Wina płyty głównej czy zasilacza?

Witam, dzisiaj o ok. 15 poczułem smród z zasilacza. Wyłączyłem natychmiast.

Wyjąłem wszystko z komputera i tutaj zauważyłem:

Kostka 4 pinowa, góra spalona:

dsc01349u.jpg

Oraz na płycie głównej:

dsc01339n.jpg

Podłączyłem zasilacz do innego komputera na jakieś trzy godziny i grałem i było wszystko OK.

I jeszcze jedno, od czasu do czasu komputer nagle się wyłącza.

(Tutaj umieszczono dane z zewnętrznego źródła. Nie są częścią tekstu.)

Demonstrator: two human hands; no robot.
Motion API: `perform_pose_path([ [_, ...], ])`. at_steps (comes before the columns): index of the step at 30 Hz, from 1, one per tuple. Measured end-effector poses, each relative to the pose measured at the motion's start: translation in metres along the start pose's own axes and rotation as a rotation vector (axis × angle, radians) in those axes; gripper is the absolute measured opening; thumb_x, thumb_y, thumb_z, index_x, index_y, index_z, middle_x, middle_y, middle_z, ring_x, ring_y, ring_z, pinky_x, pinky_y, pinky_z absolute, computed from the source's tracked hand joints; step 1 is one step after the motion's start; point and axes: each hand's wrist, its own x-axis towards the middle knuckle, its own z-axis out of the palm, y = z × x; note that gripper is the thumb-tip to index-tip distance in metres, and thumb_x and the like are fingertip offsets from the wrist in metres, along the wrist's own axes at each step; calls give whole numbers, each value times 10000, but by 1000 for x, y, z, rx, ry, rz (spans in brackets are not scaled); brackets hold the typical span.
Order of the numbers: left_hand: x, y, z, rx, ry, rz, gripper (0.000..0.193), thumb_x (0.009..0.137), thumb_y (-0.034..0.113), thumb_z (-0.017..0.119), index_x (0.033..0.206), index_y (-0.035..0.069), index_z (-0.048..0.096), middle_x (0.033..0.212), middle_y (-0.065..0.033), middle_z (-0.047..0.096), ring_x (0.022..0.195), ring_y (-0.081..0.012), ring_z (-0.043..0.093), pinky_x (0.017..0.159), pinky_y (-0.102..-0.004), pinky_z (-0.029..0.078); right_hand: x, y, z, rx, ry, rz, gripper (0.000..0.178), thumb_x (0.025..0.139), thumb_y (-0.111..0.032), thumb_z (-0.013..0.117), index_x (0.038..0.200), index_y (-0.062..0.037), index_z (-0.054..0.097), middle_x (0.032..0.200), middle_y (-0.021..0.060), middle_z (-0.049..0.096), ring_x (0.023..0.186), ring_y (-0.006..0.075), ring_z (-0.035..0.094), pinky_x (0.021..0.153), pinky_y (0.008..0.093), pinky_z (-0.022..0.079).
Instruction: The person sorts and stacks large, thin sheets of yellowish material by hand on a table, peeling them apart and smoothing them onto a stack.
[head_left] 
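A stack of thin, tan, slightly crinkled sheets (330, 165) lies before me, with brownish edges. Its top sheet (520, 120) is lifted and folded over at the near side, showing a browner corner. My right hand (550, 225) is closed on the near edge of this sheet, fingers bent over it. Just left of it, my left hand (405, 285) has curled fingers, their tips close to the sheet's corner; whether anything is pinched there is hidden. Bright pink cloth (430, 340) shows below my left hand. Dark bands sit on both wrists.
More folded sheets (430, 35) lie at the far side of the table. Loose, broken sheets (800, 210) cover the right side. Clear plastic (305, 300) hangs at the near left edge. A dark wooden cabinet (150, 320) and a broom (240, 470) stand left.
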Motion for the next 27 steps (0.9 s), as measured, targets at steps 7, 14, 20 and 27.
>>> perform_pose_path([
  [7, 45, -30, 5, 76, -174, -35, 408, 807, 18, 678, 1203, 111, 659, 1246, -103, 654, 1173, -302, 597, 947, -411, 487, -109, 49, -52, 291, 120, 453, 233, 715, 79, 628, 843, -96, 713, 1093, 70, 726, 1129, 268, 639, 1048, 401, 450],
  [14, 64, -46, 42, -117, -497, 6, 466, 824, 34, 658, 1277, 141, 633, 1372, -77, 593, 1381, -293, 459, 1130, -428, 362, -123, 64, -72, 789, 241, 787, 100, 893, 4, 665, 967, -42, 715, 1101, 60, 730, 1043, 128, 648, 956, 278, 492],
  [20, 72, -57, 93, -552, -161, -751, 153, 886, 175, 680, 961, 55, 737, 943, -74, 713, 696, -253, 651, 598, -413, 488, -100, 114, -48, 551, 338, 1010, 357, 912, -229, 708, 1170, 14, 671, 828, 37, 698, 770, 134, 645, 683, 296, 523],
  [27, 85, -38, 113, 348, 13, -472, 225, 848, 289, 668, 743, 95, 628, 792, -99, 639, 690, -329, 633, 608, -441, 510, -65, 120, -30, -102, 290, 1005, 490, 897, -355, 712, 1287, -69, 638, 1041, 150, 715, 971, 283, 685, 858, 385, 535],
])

I nie wiem czy to wina płyty głównej czy zasilacza.

Czekam na pomoc.

Jakiej marki zasilacz?

Proszę. Wszystko o nim.

dsc01350i.jpg

Dodane 20.05.2010 (Cz) 22:39

Płyta główna: Gigabyte GA-8S649MF

Zasilacz miałeś dobry,ale to zapewne wina zasilacza,skoro wtyczka P4 zasmalona.

Czyli zasilacz do wymiany?

Hmmm… a ten drugi komp ma taką samą moc jak pierwszy? Spróbuj tego drugiego kompa (lub jakiegoś innego) obciążyć tak samo jak ten który się spalił i zobacz czy wytrzyma ^^ nie no dobra - taki trochę crash test :slight_smile: teraz resetować kompa może Ci przez to że zostały nadpalone styki na płycie głównej, ale przyczyna na moje raczej leży w zasilaczu - coś musiało mu zewrzeć i puścił większe napięcie niż powinien.

Kupiłem nowy zasilacz, i wymieniłem P4 na płycie głównej. Płyta w ogóle nie reaguje, zamówiłem nową jak coś to napisze ;D

Dodane 15.10.2010 (Pt) 17:32

Problem rozwiązany, nowa płyta i nowy zasilacz. Do zamknięcia.